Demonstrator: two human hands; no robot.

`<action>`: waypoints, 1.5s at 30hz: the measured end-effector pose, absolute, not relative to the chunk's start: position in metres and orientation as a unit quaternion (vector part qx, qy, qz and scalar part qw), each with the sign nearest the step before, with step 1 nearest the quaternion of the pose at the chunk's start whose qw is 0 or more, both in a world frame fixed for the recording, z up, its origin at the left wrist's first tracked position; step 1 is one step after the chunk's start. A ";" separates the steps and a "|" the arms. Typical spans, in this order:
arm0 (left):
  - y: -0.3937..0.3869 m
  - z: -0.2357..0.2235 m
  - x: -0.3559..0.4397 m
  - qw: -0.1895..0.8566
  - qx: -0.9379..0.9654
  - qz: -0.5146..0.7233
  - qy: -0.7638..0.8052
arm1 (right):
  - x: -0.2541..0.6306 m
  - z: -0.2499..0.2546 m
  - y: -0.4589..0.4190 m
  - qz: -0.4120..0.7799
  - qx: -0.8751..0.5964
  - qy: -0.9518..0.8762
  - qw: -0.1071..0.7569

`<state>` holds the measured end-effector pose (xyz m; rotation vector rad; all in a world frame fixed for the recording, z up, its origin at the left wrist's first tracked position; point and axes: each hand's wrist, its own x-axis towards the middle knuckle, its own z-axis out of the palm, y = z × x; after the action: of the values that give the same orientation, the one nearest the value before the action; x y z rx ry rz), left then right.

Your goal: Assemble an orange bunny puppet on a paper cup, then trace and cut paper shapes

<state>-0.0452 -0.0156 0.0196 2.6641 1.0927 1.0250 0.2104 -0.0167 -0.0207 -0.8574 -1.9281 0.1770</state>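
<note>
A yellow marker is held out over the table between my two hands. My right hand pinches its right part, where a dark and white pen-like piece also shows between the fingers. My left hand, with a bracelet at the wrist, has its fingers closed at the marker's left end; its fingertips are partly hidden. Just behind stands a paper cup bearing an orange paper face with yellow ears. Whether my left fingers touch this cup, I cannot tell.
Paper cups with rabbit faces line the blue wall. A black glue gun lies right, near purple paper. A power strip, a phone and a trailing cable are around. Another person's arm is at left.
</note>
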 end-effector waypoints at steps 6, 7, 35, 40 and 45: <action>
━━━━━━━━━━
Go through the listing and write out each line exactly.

- [Solution for this exercise]:
Demonstrator: two human hands; no robot.

`<action>`: waypoints, 1.5s at 30hz: the measured end-effector pose, absolute, not relative to the chunk's start: position in metres and orientation as a unit quaternion (vector part qx, qy, qz and scalar part qw), each with the sign nearest the step before, with step 1 nearest the quaternion of the pose at the chunk's start whose qw is 0 or more, both in a world frame fixed for the recording, z up, its origin at the left wrist's first tracked position; step 1 is one step after the chunk's start. A ";" separates the steps and a "|" the arms. Typical spans, in this order:
arm0 (left):
  - y: -0.3937..0.3869 m
  - z: -0.2357..0.2235 m
  - x: -0.3559..0.4397 m
  - qw: -0.1895..0.8566
  - qx: -0.9379..0.9654
  - qz: -0.5146..0.7233
  - qy: -0.7638..0.8052
arm1 (right):
  - x: -0.2541..0.6306 m
  - z: -0.2499..0.2546 m
  - y: -0.4589..0.4190 m
  - qz: -0.4120..0.7799
  - qx: -0.8751..0.5964
  - qy: -0.9518..0.8762
  - qw: -0.1071..0.7569

`<state>` holds the measured end-effector pose (xyz m; rotation vector rad; all in a world frame fixed for the recording, z up, its origin at the left wrist's first tracked position; point and axes: each hand's wrist, its own x-axis towards the middle knuckle, its own z-axis out of the palm, y = z × x; after the action: of the values that give the same orientation, the one nearest the value before the action; x y z rx ry rz), left then right.

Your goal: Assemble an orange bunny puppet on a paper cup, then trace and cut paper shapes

<state>-0.0452 -0.0156 0.0196 2.6641 1.0927 1.0250 0.2104 -0.0167 -0.0207 -0.8574 -1.9281 0.1770</state>
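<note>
A yellow marker is held out over the table between my two hands. My right hand pinches its right part, where a dark and white pen-like piece also shows between the fingers. My left hand, with a bracelet at the wrist, has its fingers closed at the marker's left end; its fingertips are partly hidden. Just behind stands a paper cup bearing an orange paper face with yellow ears. Whether my left fingers touch this cup, I cannot tell.
Paper cups with rabbit faces line the blue wall. A black glue gun lies right, near purple paper. A power strip, a phone and a trailing cable are around. Another person's arm is at left.
</note>
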 end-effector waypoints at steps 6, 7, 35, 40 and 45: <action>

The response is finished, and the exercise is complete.